(Data excerpts)
****

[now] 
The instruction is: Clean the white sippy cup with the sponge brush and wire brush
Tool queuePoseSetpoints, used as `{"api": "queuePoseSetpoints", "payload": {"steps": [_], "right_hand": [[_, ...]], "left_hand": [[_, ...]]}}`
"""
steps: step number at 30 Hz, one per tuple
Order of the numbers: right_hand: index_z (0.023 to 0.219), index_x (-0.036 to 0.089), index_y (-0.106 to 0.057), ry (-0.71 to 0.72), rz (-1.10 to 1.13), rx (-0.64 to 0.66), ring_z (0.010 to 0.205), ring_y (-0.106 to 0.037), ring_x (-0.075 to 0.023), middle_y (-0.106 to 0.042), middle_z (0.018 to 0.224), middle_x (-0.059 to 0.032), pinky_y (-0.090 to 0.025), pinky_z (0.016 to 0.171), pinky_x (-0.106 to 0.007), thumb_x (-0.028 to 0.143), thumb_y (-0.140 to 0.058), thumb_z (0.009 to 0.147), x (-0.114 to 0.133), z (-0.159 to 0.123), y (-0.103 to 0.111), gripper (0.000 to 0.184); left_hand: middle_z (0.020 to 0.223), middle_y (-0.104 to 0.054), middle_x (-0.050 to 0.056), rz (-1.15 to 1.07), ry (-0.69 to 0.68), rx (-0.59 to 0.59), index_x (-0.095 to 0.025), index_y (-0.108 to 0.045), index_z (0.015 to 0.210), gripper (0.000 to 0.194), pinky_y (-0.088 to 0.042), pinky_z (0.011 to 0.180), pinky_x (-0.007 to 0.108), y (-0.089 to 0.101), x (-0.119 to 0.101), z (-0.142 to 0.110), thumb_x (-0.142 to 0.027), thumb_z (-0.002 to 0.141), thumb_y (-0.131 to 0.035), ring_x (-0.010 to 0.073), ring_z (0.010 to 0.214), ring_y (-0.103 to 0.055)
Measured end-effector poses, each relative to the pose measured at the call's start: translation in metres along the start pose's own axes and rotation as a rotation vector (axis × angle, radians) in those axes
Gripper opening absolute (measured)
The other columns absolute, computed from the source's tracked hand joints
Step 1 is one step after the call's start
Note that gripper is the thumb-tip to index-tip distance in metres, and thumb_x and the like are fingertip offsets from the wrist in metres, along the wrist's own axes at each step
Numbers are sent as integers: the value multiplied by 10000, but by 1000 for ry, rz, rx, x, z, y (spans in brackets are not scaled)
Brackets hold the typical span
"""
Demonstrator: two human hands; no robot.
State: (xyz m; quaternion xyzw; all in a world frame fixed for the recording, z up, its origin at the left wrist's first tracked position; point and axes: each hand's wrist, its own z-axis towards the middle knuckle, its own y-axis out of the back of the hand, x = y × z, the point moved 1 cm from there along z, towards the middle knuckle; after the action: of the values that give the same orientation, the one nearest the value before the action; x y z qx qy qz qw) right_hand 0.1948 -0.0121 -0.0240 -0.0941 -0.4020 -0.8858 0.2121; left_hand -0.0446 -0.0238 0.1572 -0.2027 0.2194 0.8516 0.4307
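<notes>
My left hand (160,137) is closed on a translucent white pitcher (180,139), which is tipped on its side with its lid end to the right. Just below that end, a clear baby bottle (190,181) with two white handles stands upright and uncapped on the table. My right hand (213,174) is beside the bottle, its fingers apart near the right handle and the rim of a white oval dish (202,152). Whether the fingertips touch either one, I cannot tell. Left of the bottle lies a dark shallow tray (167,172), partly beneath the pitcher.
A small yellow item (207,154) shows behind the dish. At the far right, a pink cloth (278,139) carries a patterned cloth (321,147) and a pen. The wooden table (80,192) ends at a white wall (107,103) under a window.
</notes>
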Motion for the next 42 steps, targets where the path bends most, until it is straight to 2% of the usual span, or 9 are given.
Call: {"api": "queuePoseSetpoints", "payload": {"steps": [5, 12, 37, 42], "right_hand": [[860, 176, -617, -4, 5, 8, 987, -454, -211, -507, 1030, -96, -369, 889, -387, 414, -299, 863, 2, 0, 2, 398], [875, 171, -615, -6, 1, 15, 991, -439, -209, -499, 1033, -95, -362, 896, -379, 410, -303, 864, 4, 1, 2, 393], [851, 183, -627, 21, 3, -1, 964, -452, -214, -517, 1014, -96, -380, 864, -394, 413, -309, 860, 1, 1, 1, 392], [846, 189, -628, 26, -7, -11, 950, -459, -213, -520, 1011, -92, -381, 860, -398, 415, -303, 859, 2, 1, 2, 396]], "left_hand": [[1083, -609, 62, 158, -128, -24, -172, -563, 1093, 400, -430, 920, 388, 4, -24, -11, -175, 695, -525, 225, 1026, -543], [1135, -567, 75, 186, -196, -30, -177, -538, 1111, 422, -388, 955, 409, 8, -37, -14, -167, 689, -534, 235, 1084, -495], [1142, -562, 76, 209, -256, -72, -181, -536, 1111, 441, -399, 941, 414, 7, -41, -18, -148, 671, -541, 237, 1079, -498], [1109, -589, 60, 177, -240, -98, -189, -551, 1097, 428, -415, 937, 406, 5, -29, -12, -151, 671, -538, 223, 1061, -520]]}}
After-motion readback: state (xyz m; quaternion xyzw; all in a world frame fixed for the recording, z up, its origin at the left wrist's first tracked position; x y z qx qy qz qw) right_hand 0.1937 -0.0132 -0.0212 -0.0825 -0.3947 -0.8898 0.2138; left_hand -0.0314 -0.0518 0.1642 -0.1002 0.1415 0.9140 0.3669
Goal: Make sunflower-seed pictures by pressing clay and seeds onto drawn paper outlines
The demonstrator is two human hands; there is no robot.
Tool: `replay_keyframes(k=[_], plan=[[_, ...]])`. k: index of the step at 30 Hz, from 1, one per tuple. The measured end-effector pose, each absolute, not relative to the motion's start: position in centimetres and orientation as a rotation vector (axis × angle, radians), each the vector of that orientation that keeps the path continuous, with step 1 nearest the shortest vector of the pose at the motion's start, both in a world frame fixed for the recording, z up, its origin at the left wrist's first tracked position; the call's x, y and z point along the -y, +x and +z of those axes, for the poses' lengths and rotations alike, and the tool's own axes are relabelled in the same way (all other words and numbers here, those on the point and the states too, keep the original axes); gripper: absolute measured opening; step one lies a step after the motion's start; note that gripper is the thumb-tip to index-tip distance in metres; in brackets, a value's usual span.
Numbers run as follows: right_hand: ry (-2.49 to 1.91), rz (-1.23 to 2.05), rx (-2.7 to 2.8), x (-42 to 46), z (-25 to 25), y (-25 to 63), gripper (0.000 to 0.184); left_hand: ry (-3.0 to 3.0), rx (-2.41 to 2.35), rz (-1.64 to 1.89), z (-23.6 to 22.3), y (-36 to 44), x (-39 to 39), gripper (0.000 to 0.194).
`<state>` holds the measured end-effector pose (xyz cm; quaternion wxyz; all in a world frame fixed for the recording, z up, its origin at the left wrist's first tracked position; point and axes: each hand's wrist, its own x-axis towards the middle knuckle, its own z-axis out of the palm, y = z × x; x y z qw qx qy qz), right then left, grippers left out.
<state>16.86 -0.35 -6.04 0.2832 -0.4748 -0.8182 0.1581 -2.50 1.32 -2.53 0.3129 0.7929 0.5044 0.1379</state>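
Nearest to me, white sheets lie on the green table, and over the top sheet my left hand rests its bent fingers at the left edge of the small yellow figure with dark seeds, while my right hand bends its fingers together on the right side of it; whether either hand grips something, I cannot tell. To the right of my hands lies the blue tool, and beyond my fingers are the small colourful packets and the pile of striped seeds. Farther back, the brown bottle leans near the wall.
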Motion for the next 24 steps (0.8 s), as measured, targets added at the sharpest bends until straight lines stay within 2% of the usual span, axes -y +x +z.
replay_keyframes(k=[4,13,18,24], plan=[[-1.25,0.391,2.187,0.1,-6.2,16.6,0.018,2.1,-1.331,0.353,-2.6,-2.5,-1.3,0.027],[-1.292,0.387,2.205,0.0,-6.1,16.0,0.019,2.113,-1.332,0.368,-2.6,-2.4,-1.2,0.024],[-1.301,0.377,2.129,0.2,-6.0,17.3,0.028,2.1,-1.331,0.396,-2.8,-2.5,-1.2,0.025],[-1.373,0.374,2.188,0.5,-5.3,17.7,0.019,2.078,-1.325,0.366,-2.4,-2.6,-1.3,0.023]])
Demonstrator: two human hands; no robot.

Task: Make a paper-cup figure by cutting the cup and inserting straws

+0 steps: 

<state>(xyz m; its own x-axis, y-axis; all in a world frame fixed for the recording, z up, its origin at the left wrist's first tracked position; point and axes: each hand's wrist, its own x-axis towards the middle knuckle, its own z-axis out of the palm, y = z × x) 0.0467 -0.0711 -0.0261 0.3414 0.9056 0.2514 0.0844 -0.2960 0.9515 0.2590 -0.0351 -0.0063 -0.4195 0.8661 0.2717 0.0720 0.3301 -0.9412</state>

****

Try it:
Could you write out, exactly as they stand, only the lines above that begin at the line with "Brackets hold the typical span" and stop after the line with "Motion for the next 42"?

Response:
Brackets hold the typical span
"""
Demonstrator: two human hands; no robot.
State: (xyz m; quaternion xyzw; all in a world frame fixed for the recording, z up, its origin at the left wrist's first tracked position; point and axes: each hand's wrist, its own z-axis towards the middle knuckle, its own y-axis out of the back of the hand, x = y × z, the point moved 1 cm from there along z, towards the middle knuckle; after the action: of the values that give the same orientation, the one nearest the value before the action; x y z qx qy qz qw) right_hand 0.1948 -0.0121 -0.0240 -0.0941 -0.4020 -0.8858 0.2121; left_hand -0.0446 -0.0238 0.1572 -0.2027 0.2194 0.8516 0.4307
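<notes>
My left hand (160,137) is closed on a translucent white pitcher (180,139), which is tipped on its side with its lid end to the right. Just below that end, a clear baby bottle (190,181) with two white handles stands upright and uncapped on the table. My right hand (213,174) is beside the bottle, its fingers apart near the right handle and the rim of a white oval dish (202,152). Whether the fingertips touch either one, I cannot tell. Left of the bottle lies a dark shallow tray (167,172), partly beneath the pitcher.
A small yellow item (207,154) shows behind the dish. At the far right, a pink cloth (278,139) carries a patterned cloth (321,147) and a pen. The wooden table (80,192) ends at a white wall (107,103) under a window.
</notes>
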Motion for the next 42 steps, targets where the path bends most, until it is straight to 2% of the usual span, or 9 are given.

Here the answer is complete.